5. Comment l’employeur peut-il informer les salariés et le CSE de l’utilisation de ChatGPT dans le traitement de leurs données ?

Me Porlon : Idéalement, l’employeur devrait alerter ses salariés quant au fait qu’il déconseille fortement d’intégrer des documents professionnels dans l’outil ChatGPT au regard d’un éventuel risque de réutilisation de ce qui est communiqué à l’outil par le salarié.

Le principe de précaution pousserait donc à recommander que la charte informatique de l’entreprise (sauf à ce que cet outil soit utile et nécessaire pour l’entreprise et son développement) interdise de l’utiliser quand il s’agit d’y intégrer des documents internes à l’entreprise, qui plus est des documents comportant des données à caractère personnel pour lesquels la traçabilité de la circulation de ces données impose que seuls des sous-traitants présentant des garanties suffisantes se voient confier ces données.

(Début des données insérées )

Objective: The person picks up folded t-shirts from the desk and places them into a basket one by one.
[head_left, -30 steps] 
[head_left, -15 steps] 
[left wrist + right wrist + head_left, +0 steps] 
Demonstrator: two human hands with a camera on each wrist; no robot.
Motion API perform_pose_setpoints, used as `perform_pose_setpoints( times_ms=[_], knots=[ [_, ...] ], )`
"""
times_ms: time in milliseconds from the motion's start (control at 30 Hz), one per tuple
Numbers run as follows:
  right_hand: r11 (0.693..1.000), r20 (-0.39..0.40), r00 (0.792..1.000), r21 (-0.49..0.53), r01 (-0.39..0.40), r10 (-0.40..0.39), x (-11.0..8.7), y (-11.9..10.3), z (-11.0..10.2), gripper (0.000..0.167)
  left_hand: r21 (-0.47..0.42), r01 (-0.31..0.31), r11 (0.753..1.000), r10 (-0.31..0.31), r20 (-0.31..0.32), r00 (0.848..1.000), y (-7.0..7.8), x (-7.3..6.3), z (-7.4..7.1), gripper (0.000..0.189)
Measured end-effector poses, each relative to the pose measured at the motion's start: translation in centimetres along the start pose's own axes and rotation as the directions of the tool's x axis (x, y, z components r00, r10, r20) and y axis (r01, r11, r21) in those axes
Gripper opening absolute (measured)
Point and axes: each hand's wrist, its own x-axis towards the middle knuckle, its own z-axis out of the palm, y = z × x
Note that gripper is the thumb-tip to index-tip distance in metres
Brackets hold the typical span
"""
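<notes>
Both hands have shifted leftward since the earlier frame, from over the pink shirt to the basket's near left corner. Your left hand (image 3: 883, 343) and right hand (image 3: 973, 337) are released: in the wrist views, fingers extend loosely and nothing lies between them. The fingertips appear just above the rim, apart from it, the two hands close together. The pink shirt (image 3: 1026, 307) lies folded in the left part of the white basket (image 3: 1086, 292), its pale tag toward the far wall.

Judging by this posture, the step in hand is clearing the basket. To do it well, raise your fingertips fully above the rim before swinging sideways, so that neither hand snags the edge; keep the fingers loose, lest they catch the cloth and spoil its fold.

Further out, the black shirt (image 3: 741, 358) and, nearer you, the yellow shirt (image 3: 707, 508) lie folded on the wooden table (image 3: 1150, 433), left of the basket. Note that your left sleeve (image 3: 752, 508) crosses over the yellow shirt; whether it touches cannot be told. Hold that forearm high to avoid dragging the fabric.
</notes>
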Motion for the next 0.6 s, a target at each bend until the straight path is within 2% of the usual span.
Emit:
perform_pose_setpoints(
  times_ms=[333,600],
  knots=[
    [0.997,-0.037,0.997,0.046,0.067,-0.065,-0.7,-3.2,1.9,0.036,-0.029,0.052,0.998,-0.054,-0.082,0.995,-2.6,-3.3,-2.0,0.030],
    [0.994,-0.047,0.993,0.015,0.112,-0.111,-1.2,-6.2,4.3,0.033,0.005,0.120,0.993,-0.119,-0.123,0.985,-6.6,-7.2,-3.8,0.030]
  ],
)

6. Quel rôle doit jouer le Délégué à la protection des données (DPO) dans l’utilisation de ChatGPT en entreprise ?

Me Porlon : Le délégué à la protection des données est à ce titre celui qui va faire de la veille sur l’actualité de cet outil qu’est ChatGPT en adaptant ses recommandations internes aux résultats de ses recherches et aux décisions de justice qui seront prononcées à l’encontre de ces outils.

7. Quels sont les risques pour les utilisateurs de ChatGPT en entreprise en cas de violation des conditions générales ou de responsabilité civile ?

Me Porlon : Il faudrait lire au préalable les conditions générales de ChatGPT en détails mais généralement, si un salarié de l’entreprise devait les violer et que cela devrait avoir des conséquences pour le fonctionnement même d’Open IA qui édite ChatGPT (ex : suite à une tentative d’accès frauduleux au système d’information de ChatGPT ou encore au regard d’une entrave au fonctionnement de l’IA provoquée par le salarié depuis l’entreprise où il travaille), il serait alors possible d’envisager de rechercher la responsabilité de l’entreprise identifiée suite à ces infractions.